# [ASSIGNMENT]
Working from the entries below, give again each line from the first through the one containing "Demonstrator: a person", exactly and with nothing else.

START RECORDS PROVIDED

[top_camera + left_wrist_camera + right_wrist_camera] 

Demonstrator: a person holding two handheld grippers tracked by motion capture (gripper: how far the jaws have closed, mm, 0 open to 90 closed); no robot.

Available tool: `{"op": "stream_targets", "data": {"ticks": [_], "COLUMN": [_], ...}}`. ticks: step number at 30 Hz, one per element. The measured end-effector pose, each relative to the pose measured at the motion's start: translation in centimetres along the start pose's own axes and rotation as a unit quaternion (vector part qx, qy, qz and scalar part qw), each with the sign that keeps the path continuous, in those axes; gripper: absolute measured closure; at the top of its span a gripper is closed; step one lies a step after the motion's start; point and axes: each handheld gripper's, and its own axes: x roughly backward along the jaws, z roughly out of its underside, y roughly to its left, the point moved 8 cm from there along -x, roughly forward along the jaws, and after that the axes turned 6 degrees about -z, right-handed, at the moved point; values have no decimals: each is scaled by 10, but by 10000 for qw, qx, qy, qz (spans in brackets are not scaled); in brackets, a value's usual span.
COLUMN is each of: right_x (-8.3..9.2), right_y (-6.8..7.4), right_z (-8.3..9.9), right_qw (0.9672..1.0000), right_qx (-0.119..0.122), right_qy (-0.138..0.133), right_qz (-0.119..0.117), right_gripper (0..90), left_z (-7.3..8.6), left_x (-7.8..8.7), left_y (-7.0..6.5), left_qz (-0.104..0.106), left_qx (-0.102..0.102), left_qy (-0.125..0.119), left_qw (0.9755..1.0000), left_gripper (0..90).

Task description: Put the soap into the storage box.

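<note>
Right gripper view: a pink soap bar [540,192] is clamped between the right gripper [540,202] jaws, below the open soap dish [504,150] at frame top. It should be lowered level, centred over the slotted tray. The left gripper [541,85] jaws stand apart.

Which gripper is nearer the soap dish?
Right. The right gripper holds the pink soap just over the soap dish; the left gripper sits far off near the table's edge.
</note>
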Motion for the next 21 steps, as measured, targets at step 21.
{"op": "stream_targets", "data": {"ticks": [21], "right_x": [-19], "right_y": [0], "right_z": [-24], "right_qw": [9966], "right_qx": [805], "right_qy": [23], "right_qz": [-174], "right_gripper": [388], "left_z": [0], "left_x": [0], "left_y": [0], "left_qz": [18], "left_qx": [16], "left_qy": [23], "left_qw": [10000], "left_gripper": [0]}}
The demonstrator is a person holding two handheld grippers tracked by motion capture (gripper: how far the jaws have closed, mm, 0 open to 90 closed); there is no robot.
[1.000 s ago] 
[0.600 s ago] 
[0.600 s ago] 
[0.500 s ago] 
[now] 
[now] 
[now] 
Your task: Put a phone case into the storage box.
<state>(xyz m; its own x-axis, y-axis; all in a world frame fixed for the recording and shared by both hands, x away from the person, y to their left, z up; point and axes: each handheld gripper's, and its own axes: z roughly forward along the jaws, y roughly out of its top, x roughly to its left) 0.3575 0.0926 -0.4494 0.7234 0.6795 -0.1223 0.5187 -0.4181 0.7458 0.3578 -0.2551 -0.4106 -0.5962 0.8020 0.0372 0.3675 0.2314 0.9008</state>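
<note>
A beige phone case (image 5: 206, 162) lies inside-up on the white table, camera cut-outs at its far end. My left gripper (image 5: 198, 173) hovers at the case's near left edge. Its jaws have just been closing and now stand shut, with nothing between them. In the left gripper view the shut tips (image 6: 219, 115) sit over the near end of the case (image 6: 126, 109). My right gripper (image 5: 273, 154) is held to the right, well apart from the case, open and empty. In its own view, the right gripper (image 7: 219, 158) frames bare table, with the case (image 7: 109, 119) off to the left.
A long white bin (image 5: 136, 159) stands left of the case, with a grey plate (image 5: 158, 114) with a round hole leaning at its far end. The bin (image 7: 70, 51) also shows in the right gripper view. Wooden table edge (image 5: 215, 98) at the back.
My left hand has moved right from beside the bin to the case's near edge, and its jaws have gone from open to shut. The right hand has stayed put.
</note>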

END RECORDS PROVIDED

# [SOLUTION TO THE EXERCISE]
[top_camera + left_wrist_camera + right_wrist_camera] 

Demonstrator: a person holding two handheld grippers tracked by motion capture (gripper: how far the jaws have closed, mm, 0 open to 90 closed); no robot.

The complete answer has been presented.